**EXERCISE REQUIREMENTS:**
The response must match the data below exactly, line for line.

**AVAILABLE DATA:**

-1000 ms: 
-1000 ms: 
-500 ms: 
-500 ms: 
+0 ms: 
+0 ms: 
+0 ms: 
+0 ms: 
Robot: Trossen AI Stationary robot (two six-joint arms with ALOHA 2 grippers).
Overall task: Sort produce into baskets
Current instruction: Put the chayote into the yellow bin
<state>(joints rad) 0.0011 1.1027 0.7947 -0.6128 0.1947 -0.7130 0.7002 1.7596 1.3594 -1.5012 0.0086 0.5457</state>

**RESULT OF THIS EXERCISE:**
-1000 ms: 
-1000 ms: 
-500 ms: 
-500 ms: 
+0 ms: 
+0 ms: 
+0 ms: 
+0 ms: 
Robot: Trossen AI Stationary robot (two six-joint arms with ALOHA 2 grippers).
Overall task: Sort produce into baskets
Current instruction: Put the chayote into the yellow bin
<state>(joints rad) 0.0011 1.1027 0.7947 -0.6128 0.1947 -0.7130 0.7002 1.7596 1.3594 -1.5012 0.0086 0.5457</state>

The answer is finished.